In order for these verses to make sense to
us, we need to understand some backdrop. In Malachi 4:5-6 we read of God
sending Elijah the prophet before the coming of the Messiah. It was also taught
in those days that in God’s timetable, Elijah must come when things had gotten
really bad to prepare the way for Messiah. If Jesus is really the Messiah, then
why didn’t Elijah come first as purported by the prophets and taught by the scribes?
The disciples had acknowledged Christ as the Messiah and now on the mount of
Transfiguration, they had seen Moses and Elijah coming to speak to Him. They were
puzzled because Elijah should have come first, and not in the midway of Messiah’s
work? So here they were seeking clarification from the Lord.
Jesus then affirmed that Elijah indeed must
come. God’s timetable was on schedule. Elijah had already come. And the person
of John the Baptist was that Elijah, but they had missed it altogether. Clearly
in Matthew 11:14 Jesus had already said so. The reason the disciples failed to
see that John was Elijah, was because they were looking for the wrong sort of
person. It was precisely how they had also failed to fully understand Jesus and
His work and role. They failed to understand that at the crux of Christ’s mission
would be His suffering and death.
Both John and Jesus did not fit into their
mindset of what Elijah and the Messiah should be. John came to prepare the way, he did come with
the fury of heaven to wrack the people with his heavenly whip. He came to pave
the way for the Messiah by renouncing evil and finally died under the cruel
hand of the evil he came to renounce. In
much the same way, Jesus came to initiate the Kingdom of heaven, not with fire
and brimstones. He came to usher it in by love and the power to restore life.
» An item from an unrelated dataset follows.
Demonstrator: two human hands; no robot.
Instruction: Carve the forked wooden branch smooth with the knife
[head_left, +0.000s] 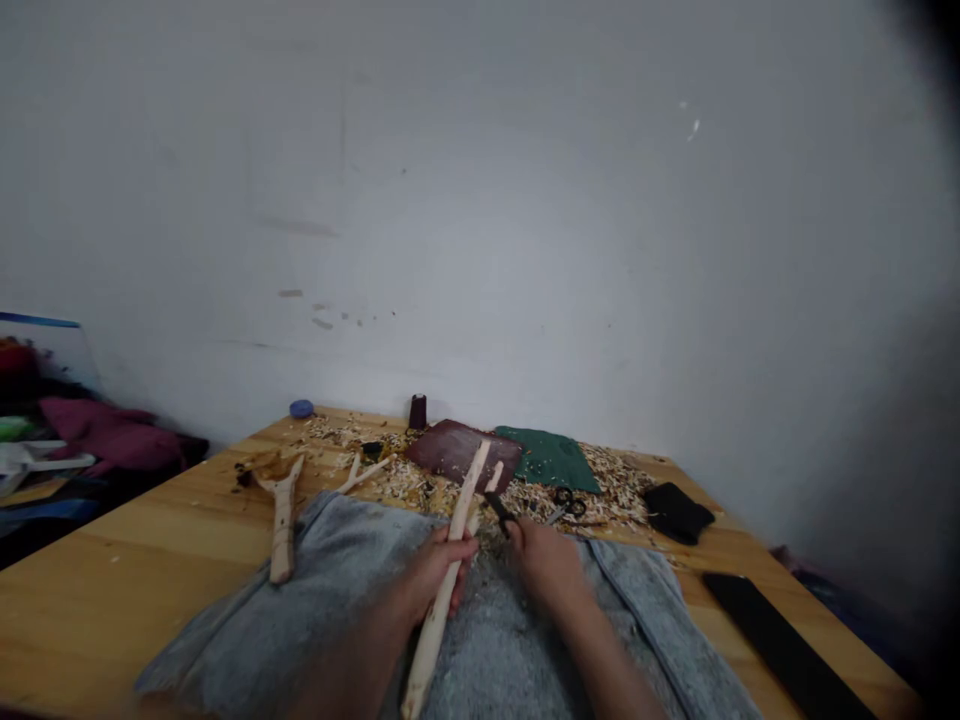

We need to know that He also came to show that the pathway to ultimate victory
must be preceded by the path of suffering. So in verse 12, Jesus clearly enforced
the message that suffering must precede victory. Jesus’ explanation now made
sense to them, and it dawned on them that John was the Elijah that came to pave
the way of Jesus, the Messiah.
Where are we in God’s timetable? John the
Baptist and Christ Jesus were both on schedule. What part are we to play in the
light of all that Christ had done? We need to hear the Lord’s exhortation to
take the path of self-renunciation and sacrifice even more seriously. Let’s
remember Matthew 16:24-25. Jesus said, “If
anyone wishes to come after Me, he must deny himself, and take up his cross and
follow Me. For whoever wishes to save his life will lose it;
but whoever loses his life for My sake will find it.”